

Cassandra Summary

In this article we do a quick summary of Cassandra capabilities in the context of data persistence and how to deploy it on Openshift.

Cassandra addresses linear scalability and high availability to persist a huge data set. It uses replication to multiple nodes managed in cluster, even deployable across datacenters.

Concepts

Cassandra uses a ring based Distributed Hash Table servers but without finger or routing tables. Keys are stored as in DHT to the next server with key > key id, replicated on the 2 next servers too. There is one ring per data center. The coordinator forward the query to a subset of replicas for a particular key. Every server that could be a coordinator needs to know the 'key to server' assignment.
Two data placement strategies:

simple strategy: use two kinds of partitioners:
- random, which does chord like hashing
- byte ordered, which assigns range of keys to servers: easier for range queries
network topology strategy for multiple data centers: it supports different configuration, like 2 replicas of each key per decision center.

First replica is placed according to the Partitioner logic, and make sure to store the other replica to different rack, to avoid a rack failure will make all copies of key not available. Go around the ring clockwise until encountering a server in a different rack.

Snitches: is a mechanism to map ip addresses to racks in DC. Cassandra support such configuration.

Client sends write to one coordinator node in Cassandra cluster. Coordinator may per key or per client or per query. It uses partitioner to send query to all replica nodes responsible for key. The process to write should be fast and not involving lock on resource. It should not involve read and disk seeks. Write operations are always successful, even in case of failure: the coordinator uses the Hinted Handoff mechanism (it assumes ownership of the key until being sure it is supported by the replica), as it writes to other replicas and keeps the write locally until the down replica comes back up. If all the replicas are done, the Coordinator buffers writes for few hours.

Here are some key concepts of Cassandra to keep in mind for this implementation:

Cluster: the set of nodes potentially deployed cross data centers, organized as a 'ring'.
Keyspace: like a schema in SQL DB. It is the higher abstraction object to contain data. The important keyspace attributes are the Replication Factor, the Replica Placement Strategy and the Column Families.
Column Family: they are like tables in Relational Databases. Each Column Family contains a collection of rows which are represented by a Map>. The key gives the ability to access related data together
Column – A column is a data structure which contains a column name, a value and a timestamp. The columns and the number of columns in each row may vary in contrast with a relational database where data are well structured.

Cassandra deployment

Deploying on "Docker Edge for desktop" kubernetes

For development work we use the Docker Edge version of Docker and enable Kubernetes (see this note from docker web site).

Then you can use our script deployCassandra.sh under the scripts folder BUT be sure to adapt the yaml settings in the folder cassandra to limit the replicas for what you need.
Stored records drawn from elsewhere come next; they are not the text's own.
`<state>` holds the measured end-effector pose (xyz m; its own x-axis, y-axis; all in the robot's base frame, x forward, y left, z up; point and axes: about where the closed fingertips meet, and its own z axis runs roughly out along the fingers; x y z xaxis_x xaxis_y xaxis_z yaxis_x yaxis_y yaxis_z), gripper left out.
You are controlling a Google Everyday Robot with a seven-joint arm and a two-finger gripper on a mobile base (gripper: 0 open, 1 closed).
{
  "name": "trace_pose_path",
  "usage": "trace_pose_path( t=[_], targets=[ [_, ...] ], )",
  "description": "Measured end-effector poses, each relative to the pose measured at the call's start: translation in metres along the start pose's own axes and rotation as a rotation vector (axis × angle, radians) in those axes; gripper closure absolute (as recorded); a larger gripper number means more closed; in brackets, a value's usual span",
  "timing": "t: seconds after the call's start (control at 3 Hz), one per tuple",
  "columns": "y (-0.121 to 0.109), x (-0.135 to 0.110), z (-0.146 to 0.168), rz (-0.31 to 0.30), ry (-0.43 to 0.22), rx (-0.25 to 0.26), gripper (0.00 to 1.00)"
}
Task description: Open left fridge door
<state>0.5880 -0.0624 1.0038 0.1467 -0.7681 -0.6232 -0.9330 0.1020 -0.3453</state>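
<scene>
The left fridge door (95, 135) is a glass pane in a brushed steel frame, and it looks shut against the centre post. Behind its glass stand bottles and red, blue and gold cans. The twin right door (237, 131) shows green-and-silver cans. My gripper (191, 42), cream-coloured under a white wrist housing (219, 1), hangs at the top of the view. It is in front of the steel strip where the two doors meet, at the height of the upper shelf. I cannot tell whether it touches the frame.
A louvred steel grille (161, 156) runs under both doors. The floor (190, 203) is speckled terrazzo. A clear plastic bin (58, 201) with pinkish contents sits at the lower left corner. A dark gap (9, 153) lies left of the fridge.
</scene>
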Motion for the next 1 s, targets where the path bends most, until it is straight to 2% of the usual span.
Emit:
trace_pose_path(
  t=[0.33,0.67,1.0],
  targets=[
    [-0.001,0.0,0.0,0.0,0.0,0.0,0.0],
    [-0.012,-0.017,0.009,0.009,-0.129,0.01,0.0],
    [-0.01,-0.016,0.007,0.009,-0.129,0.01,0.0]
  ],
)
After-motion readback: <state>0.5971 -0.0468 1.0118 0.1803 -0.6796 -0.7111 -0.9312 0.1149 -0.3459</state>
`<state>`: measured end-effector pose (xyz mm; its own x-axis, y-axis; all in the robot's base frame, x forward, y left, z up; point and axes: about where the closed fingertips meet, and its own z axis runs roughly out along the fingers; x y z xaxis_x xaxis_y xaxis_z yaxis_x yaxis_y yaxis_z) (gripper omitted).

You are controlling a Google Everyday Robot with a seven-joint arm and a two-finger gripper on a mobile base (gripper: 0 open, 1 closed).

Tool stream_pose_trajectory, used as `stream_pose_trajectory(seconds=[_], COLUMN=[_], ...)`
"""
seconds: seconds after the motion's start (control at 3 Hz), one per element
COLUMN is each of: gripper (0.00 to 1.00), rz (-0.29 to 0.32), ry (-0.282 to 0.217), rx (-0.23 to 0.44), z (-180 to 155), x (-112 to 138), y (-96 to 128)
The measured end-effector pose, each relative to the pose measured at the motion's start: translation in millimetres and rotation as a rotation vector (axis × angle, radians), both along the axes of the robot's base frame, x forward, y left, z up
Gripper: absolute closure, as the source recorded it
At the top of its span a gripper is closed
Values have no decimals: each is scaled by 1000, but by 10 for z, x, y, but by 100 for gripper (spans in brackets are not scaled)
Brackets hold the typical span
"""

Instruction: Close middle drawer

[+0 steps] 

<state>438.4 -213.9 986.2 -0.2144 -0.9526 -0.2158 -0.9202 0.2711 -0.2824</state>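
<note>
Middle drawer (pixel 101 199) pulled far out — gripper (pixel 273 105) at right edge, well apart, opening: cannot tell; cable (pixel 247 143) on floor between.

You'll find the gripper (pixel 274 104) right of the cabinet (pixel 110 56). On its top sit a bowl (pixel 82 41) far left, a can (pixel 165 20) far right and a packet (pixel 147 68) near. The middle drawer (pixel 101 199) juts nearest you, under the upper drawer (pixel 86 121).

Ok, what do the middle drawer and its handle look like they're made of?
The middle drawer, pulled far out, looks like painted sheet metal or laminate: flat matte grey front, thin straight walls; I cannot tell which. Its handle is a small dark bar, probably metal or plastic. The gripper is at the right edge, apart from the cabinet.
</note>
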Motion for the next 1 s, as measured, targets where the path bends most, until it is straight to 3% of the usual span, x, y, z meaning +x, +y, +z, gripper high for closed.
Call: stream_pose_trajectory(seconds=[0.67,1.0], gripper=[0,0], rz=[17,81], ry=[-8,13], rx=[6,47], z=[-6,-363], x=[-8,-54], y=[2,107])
The steps are the same as for kubernetes deployment as described in next section.

Deployment on Kubernetes

Deploying stateful distributed applications like Cassandra is not easy. You will leverage the kubernetes cluster to support high availability and deploy c7a to the worker nodes.

We also recommend to be familiar with this kubernetes tutorial on how to deploy Cassandra with Stateful Sets.

You can reuse the yaml config files under cassandra folder to configure a Service to expose Cassandra externally, create static persistence volumes, and use the StatefulSet to deploy Cassandra image.

You can also use our script deployCassandra.sh under the scripts folder to automate this deployment.

To summarize the steps are:

Connect to kubernetes or Openshift:

We are using one namespace called 'greencompute'.
Create Cassandra headless service, so application can access via KubeDNS. If you do wish to connect an application to cassandra, use the KubeDNS value of cassandra-svc.greencompute.svc.cluster.local, or cassandra-svc or cassandra-0. The alternate solution is to use Ingress rule and set a hostname as cassandra.green.case. The casssandara-ingress.yml file defines such Ingress.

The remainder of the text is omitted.